Getting started with DAEDALUS

This vignette shows how to get started with the DAEDALUS model adapted from Haw et al. (2022) in R.

# load the package
library(daedalus)
library(ggplot2)

Representing countries and territories

The model can be run for any country or territory included in package data simply by passing its name to daedalus(). The country_names vector holds a list of country and territory names for which data is available.

Passing the country name directly leads to the model accessing country characteristics stored as package data.

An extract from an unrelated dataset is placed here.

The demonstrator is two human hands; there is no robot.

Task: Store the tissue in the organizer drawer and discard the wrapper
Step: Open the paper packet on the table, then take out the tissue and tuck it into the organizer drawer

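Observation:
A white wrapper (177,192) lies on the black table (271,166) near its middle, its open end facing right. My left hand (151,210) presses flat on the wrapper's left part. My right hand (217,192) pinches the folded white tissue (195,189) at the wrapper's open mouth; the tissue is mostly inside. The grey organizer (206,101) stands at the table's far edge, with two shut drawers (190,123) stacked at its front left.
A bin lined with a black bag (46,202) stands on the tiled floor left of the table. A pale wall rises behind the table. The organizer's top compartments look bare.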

To modify country characteristics, for example to examine assumptions around changed contact patterns, users should instead create an object of the class <daedalus_country>, which allows setting certain country characteristics to custom values.

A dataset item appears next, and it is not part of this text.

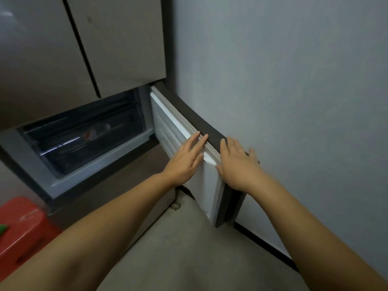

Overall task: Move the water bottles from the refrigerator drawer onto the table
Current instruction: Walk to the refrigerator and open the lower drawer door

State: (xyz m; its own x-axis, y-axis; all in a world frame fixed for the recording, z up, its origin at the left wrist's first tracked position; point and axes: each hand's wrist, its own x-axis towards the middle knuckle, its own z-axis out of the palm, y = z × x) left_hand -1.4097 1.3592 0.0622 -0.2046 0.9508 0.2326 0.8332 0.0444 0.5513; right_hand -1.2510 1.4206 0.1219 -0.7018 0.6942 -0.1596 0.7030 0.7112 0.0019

The class also allows users to collect country data in one place more easily.

# get default values for Canada (chosen for its short name)
daedalus_country("Canada")
#> <daedalus_country>
#> • Name: Canada
#> • Demography: 1993132, 5949109, 22966942, and 6832974
#> • Community contact matrix:
#>             0-4      5-19    20-64       65+
#> 0-4   1.9157895 1.5235823 5.014414 0.3169637
#> 5-19  0.5104463 8.7459756 6.322175 0.7948344
#> 20-64 0.4351641 1.6376280 7.821398 1.0350292
#> 65+   0.1187166 0.7488765 3.639207 1.5142917
#> • GNI (PPP $): 46050
#> • Hospital capacity: 7989

# make a <daedalus_country> representing Canada
# and modify contact patterns
country_canada <- daedalus_country(
  "Canada",
  parameters = list(
    contact_matrix = matrix(5, 4, 4) # uniform contacts across age groups
  )
)

# print to examine; only some essential information is shown
country_canada
#> <daedalus_country>
#> • Name: Canada
#> • Demography: 1993132, 5949109, 22966942, and 6832974
#> • Community contact matrix:
#>      [,1] [,2] [,3] [,4]
#> [1,]    5    5    5    5
#> [2,]    5    5    5    5
#> [3,]    5    5    5    5
#> [4,]    5    5    5    5
#> • GNI (PPP $): 46050
#> • Hospital capacity: 7989

The package provides data from Walker et al. (2020) on country demography, country workforce per economic sector, and social contacts between age groups in country_data. The package also provides data from Jarvis et al. (2024) on workplace contacts in economic sectors. Both datasets are accessed by internal functions to reduce the need for user input.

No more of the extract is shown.